Pietraszek continued to say a nearby dispensary would damage his hotel’s brand. Bradford echoed the concern, citing the December decision to keep marijuana off of Main Street in Breckenridge.

Along with Carroll, the three hotel representatives said the council is dangerously close to discriminating against the hotel’s resident employees. Three of those residents, including a young child in a stroller, attended the meeting and were introduced by Pietraszek.

“According to some people, they are not residents, but if you look at every other ordinance, (they are) treating them like a resident,” Pietraszek said. “They have their families. They live there.”

As the lone dissenting vote, Sawyer didn’t disagree with the council’s decision. Rather, he wanted to leave room for discussion if the relationship between the town and Holiday Inn spirals out of control.
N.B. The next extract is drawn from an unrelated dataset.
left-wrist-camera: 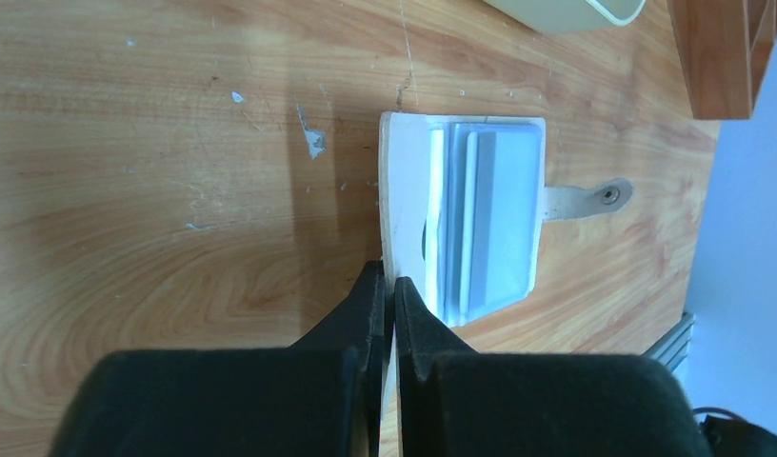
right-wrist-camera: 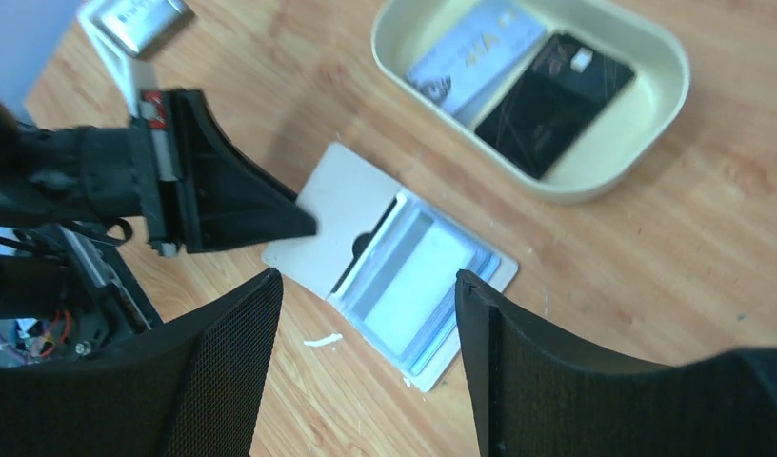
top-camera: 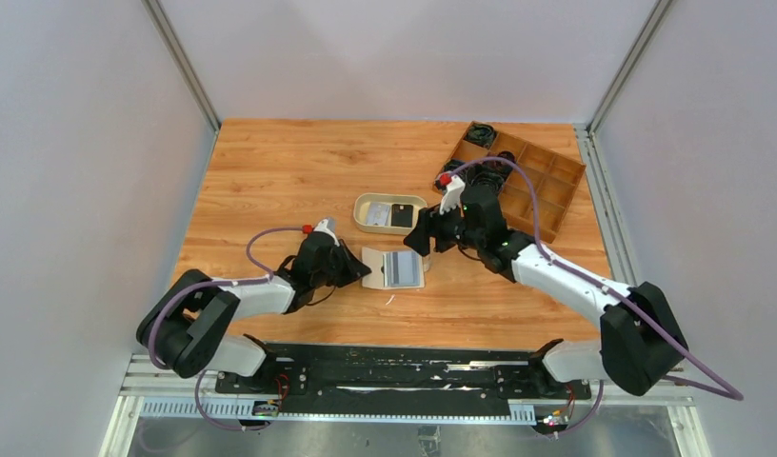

Yet he also spoke directly to the resident employees, saying he believes they should be privy to the same protection as all residents, even if zoning laws allow for pot next door.

“Deep in my soul there’s a sensitivity for people who work to live in a building,” says Sawyer, who in his 20s managed an apartment complex in return for rent.

“But my sense is if it became apparent that they were being treated as second-class citizens, I would be very invested in it.”

NO STONE ‘UNTURNED’

After the meeting, the Holiday Inn representatives were visibly disappointed with the decision, though Pietraszek and Carroll declined to comment further on any potential lawsuits.

“We could not have been more disappointed and we intend to vigorously pursue any and all remedies that might be available,” Carroll said on Wednesday. “We are not going to leave a stone unturned. We will not go quietly in the night — our guests and our employees are too important to us.”